There is virtually no security included in Vespa.
It is crucial that the Vespa hosts be isolated. They must not be exposed directly to the Internet. Whether you decide to solve this problem with a network proxy or with another solution is up to you.
All Vespa hosts must be able to communicate with each other. However, none of the internal protocols are authenticated. Therefore, any external connection must come from a set of trusted hosts. This can be accomplished with iptables, or AWS Security Groups, etc.
To top it all off, inter-node communication is not encrypted.
By default, application containers allow unauthenticated writes and reads to and from the Vespa installation. Be sure to lock this down in a production environment.

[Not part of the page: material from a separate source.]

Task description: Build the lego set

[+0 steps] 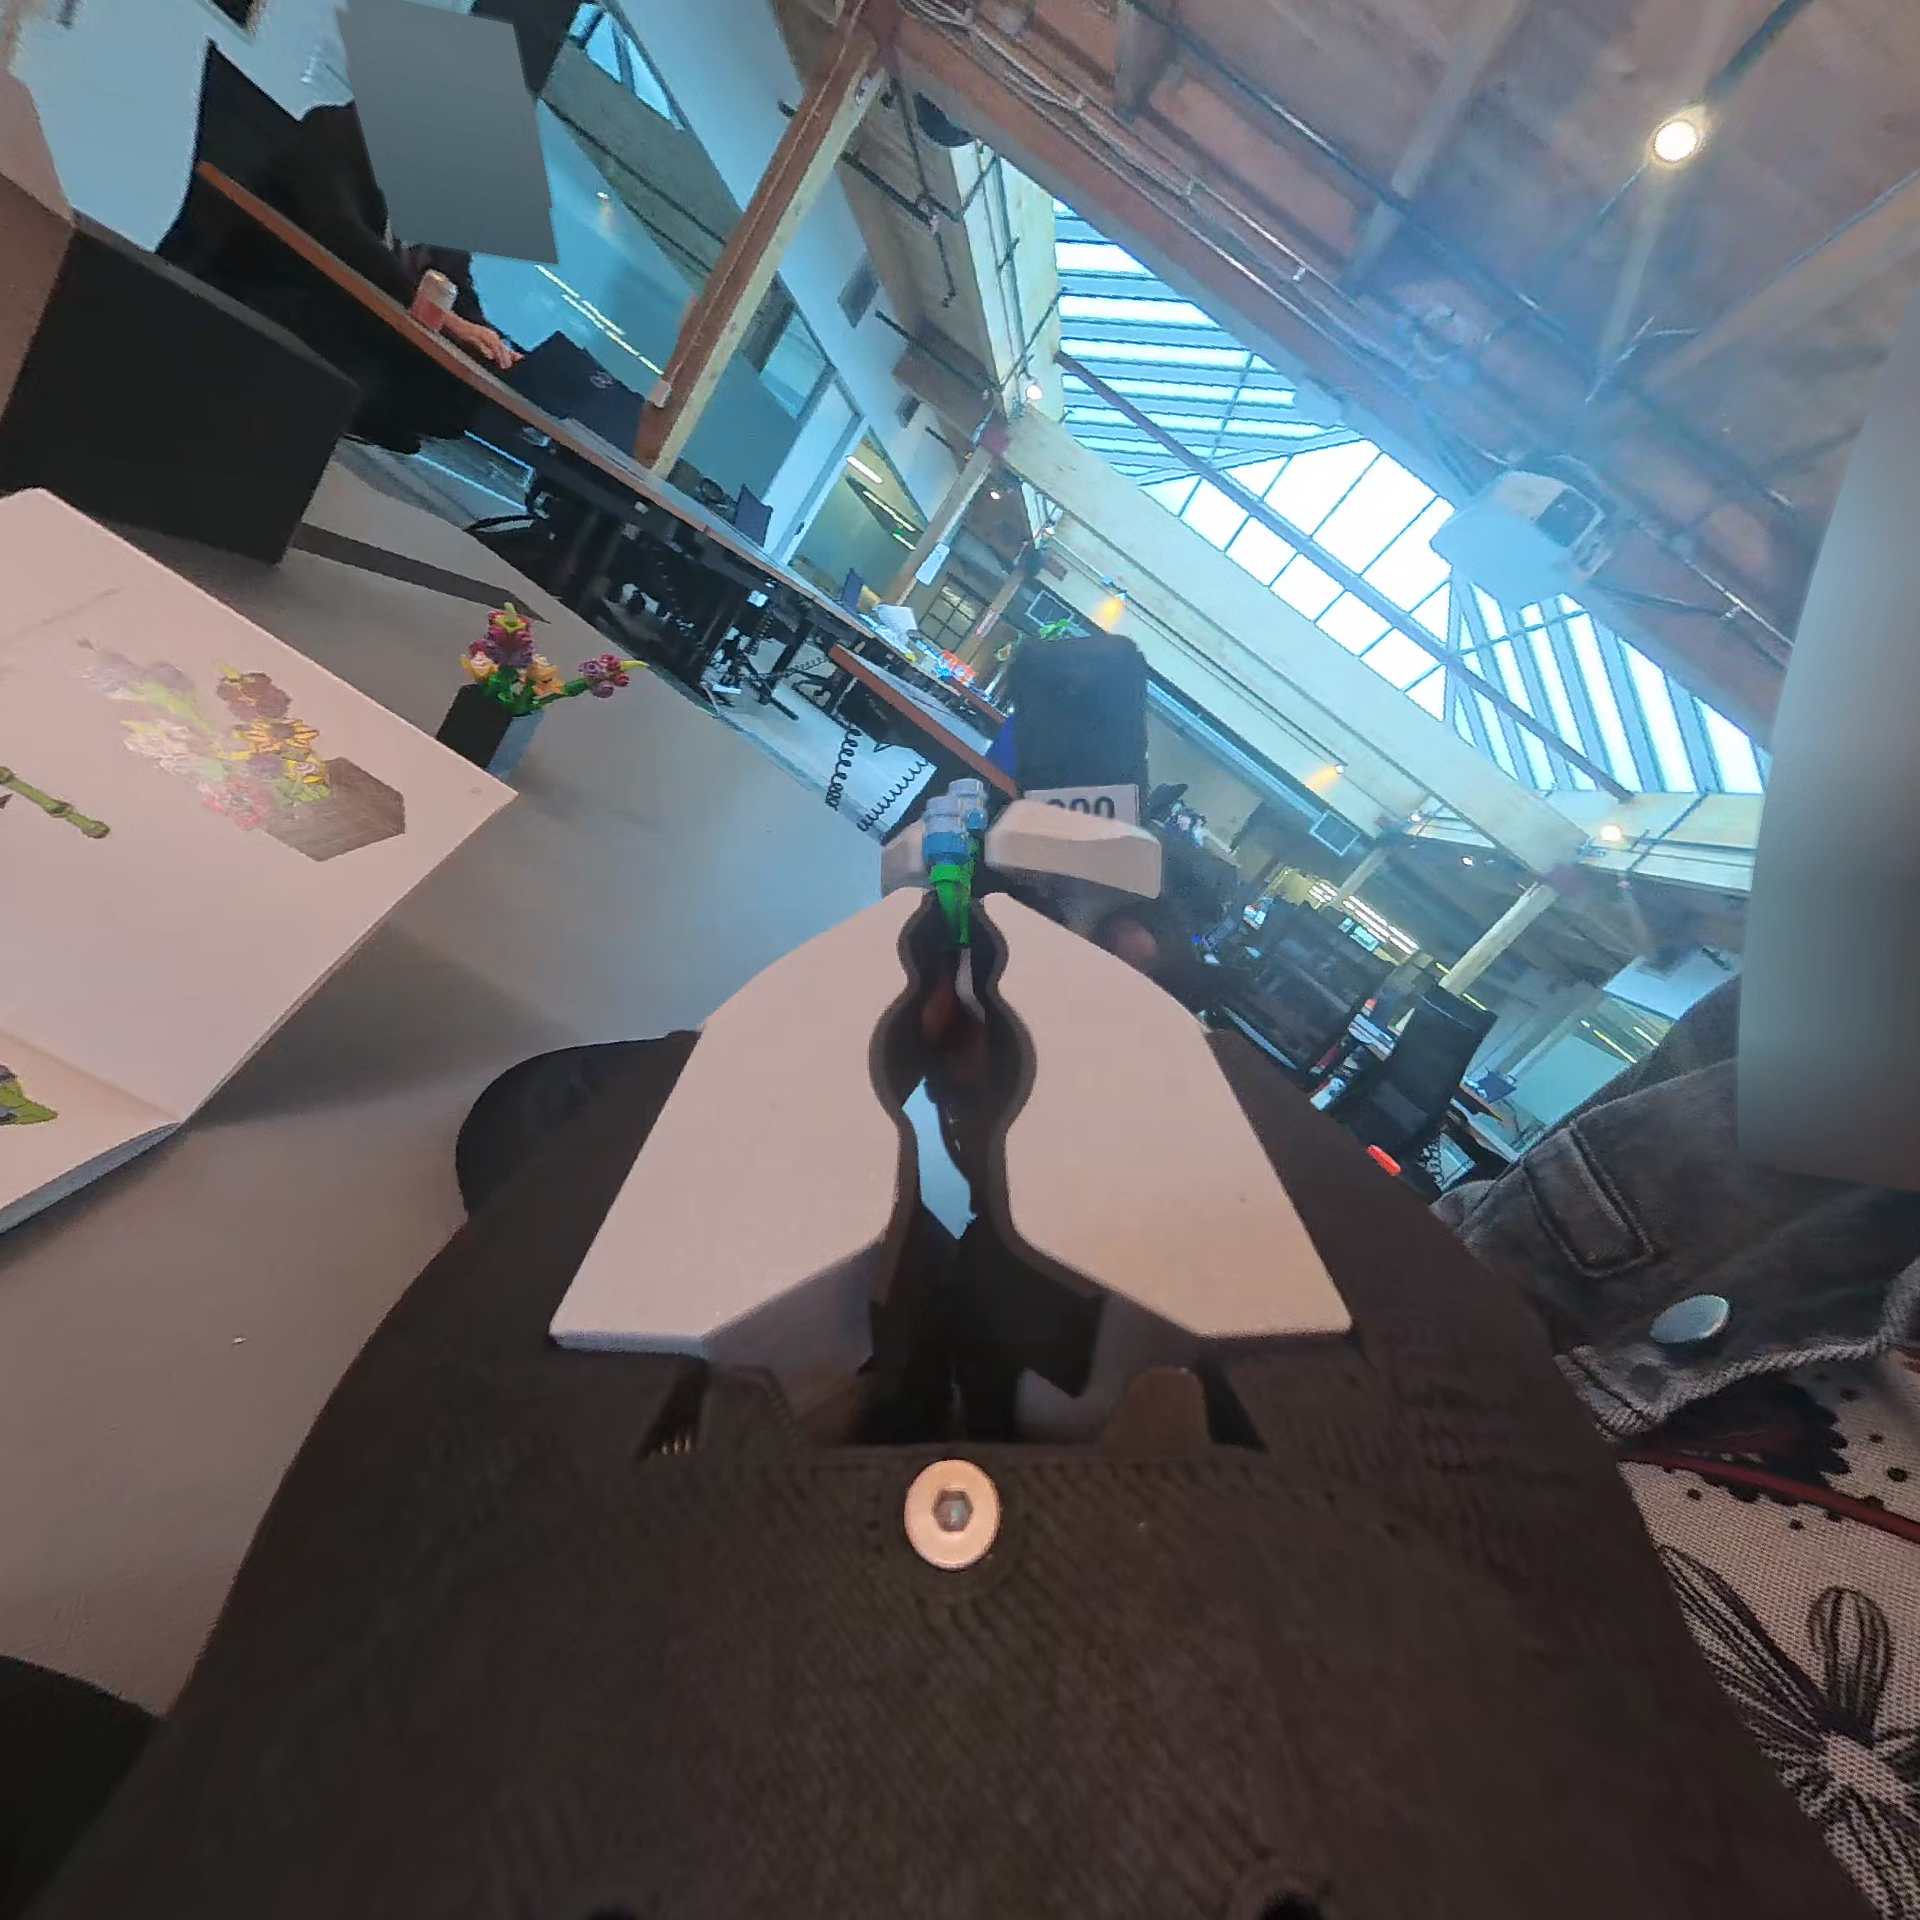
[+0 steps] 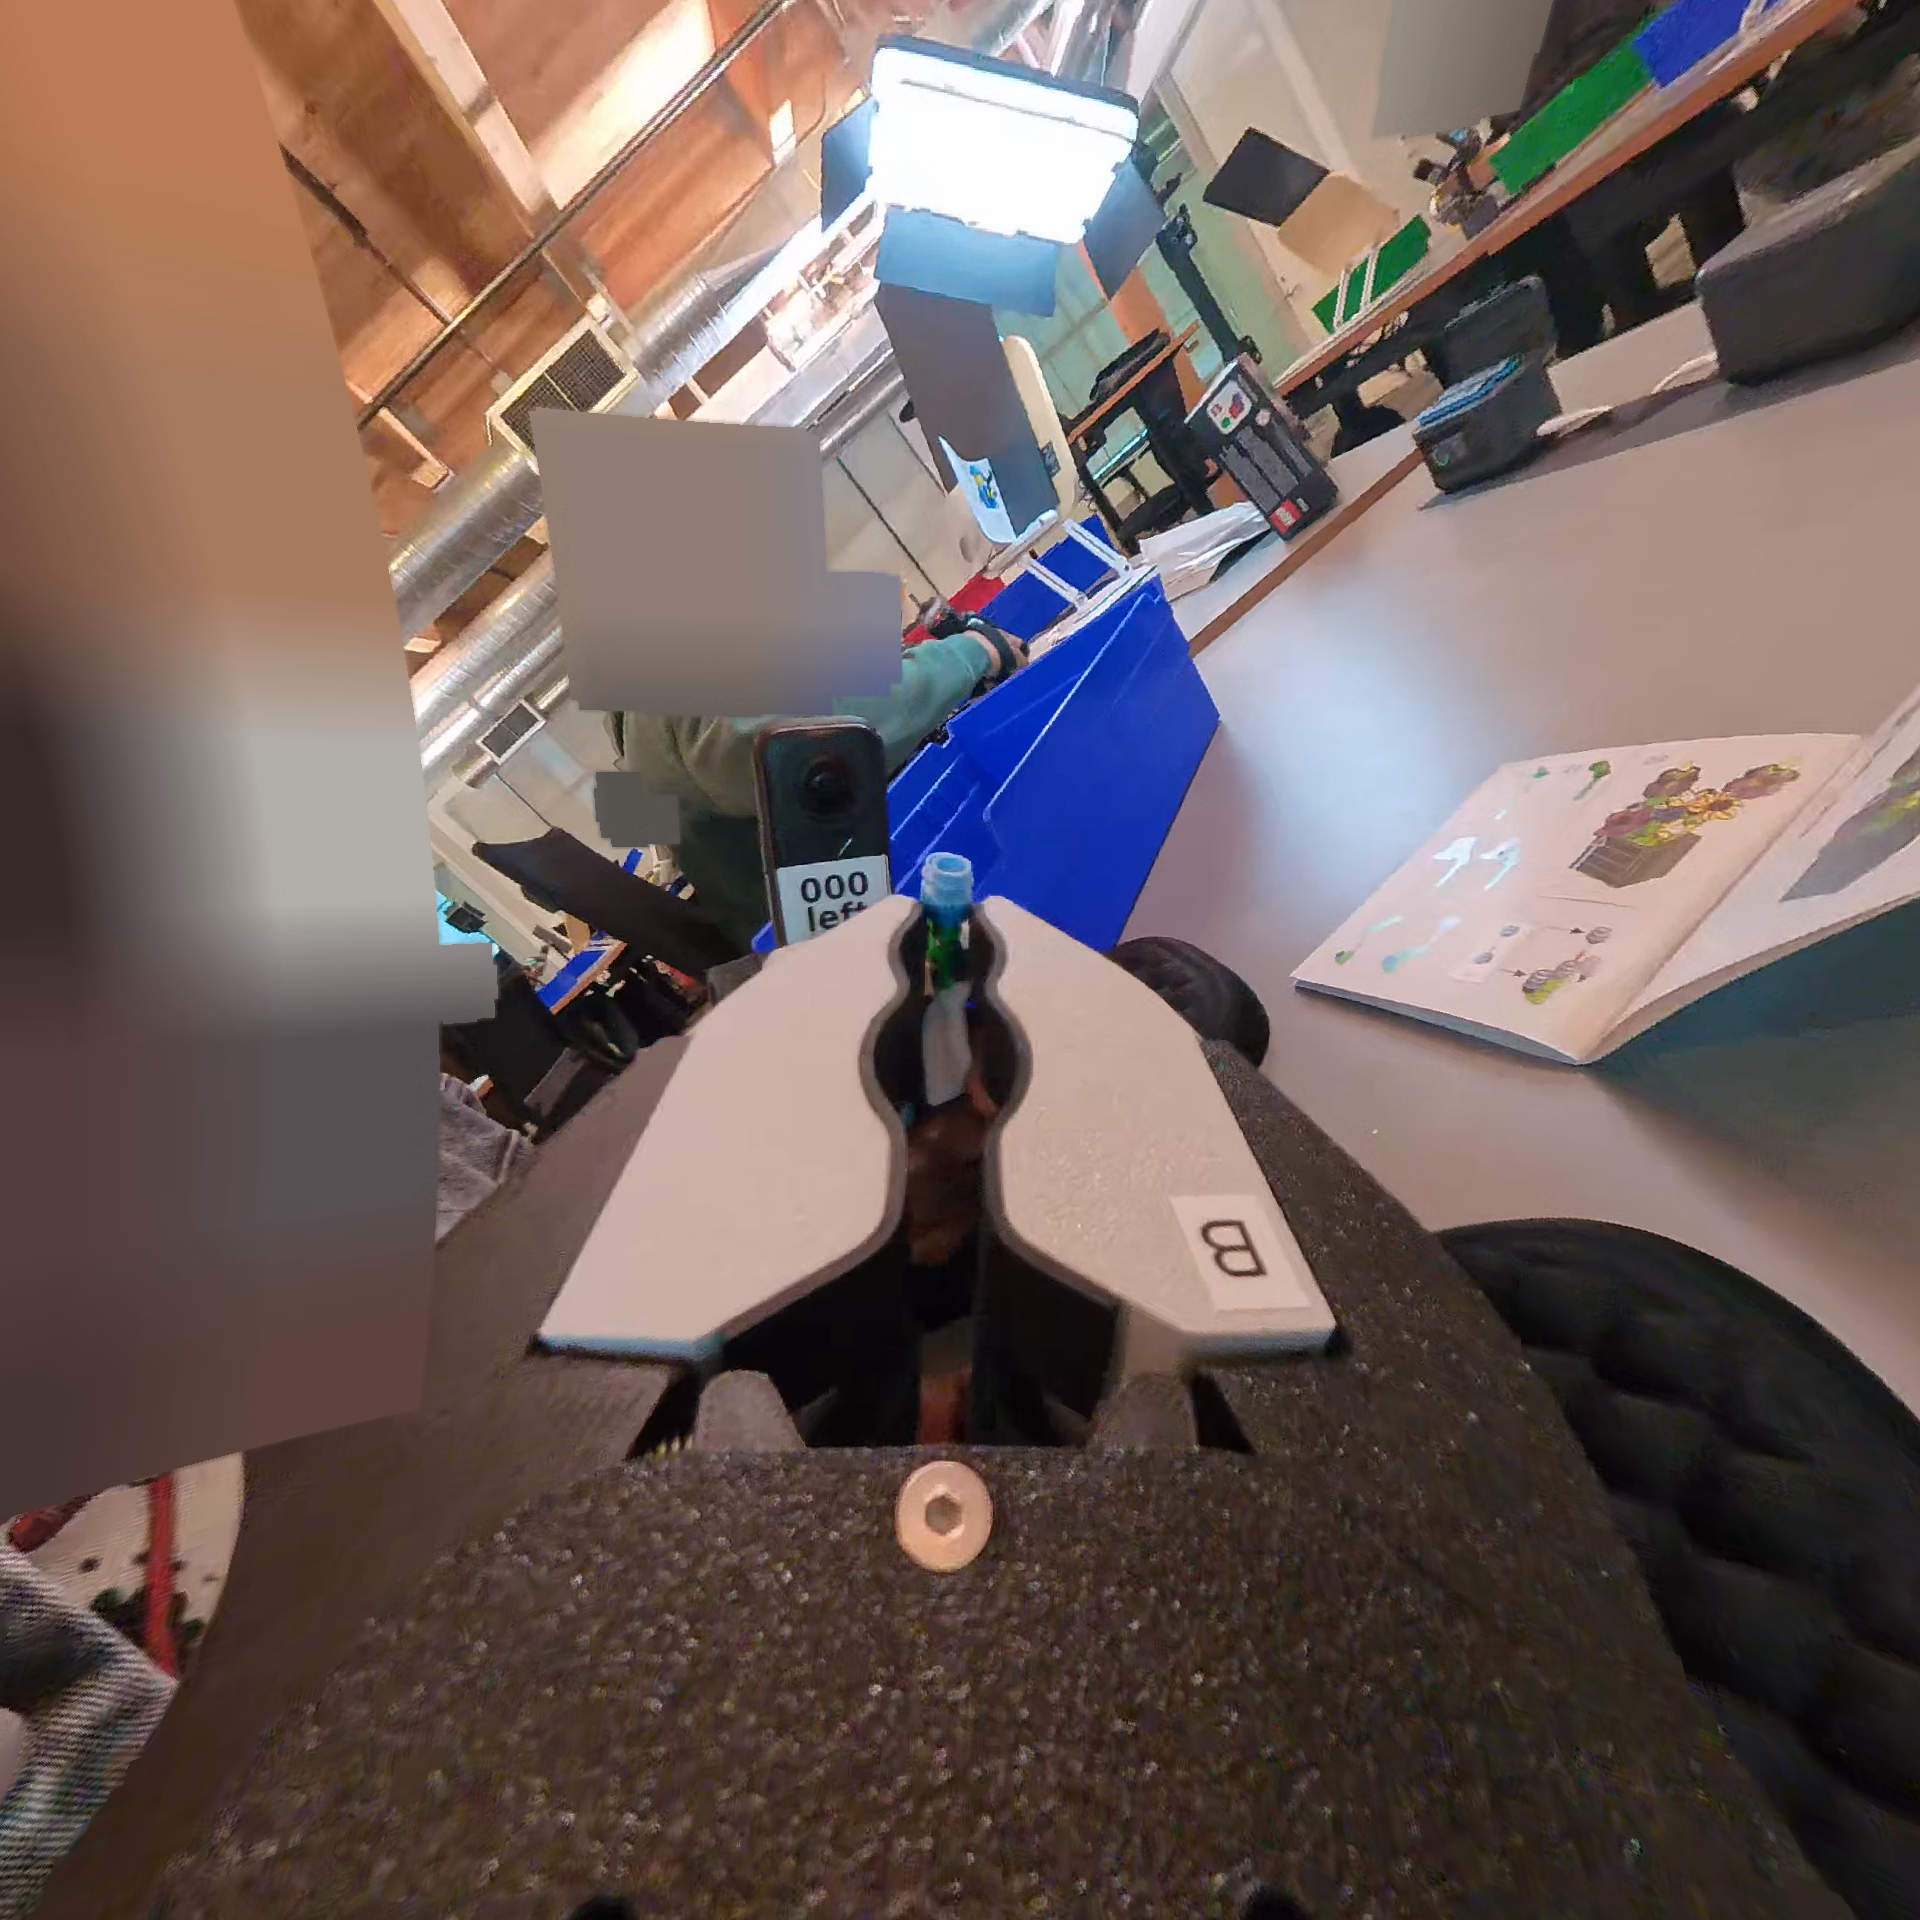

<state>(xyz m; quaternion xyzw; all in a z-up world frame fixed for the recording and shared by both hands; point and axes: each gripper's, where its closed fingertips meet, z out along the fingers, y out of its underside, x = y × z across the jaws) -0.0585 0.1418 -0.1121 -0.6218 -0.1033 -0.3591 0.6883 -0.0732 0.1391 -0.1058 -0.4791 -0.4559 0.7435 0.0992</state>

All Vespa processes run under the Linux user given by
$VESPA_USER and store their data under
$VESPA_HOME. You should ensure the files and directories under
$VESPA_HOME are not accessible by other users if you store sensitive data in your application.
Vespa does not have support for encryption of on-disk document stores or indices.
All of this makes me wonder: was Yahoo using Vespa in 2013? Either way, it looks like Vespa was built to run in an already secure production environment. Perhaps the engine’s newfound opensource community will provide the security features it desperately needs.
In my humble opinion, Vespa is huge. It seems to do a lot and to do it well. That being said, it isn’t ready to compete with well-established big data systems like Hadoop just yet. Vespa gives off a plug-n-play vibe that I can’t ignore. It certainly seems easy to use, but tweaking it for specific goals may be complicated.
Its documentation, in its current state, is inconsistent in quality and does too little to explain how the system works as compared to how it should be used. Maybe this is the direction big data will take in the years to come: powerful tools meant to be used out of the box. If not, then Vespa may be a tad off the mark.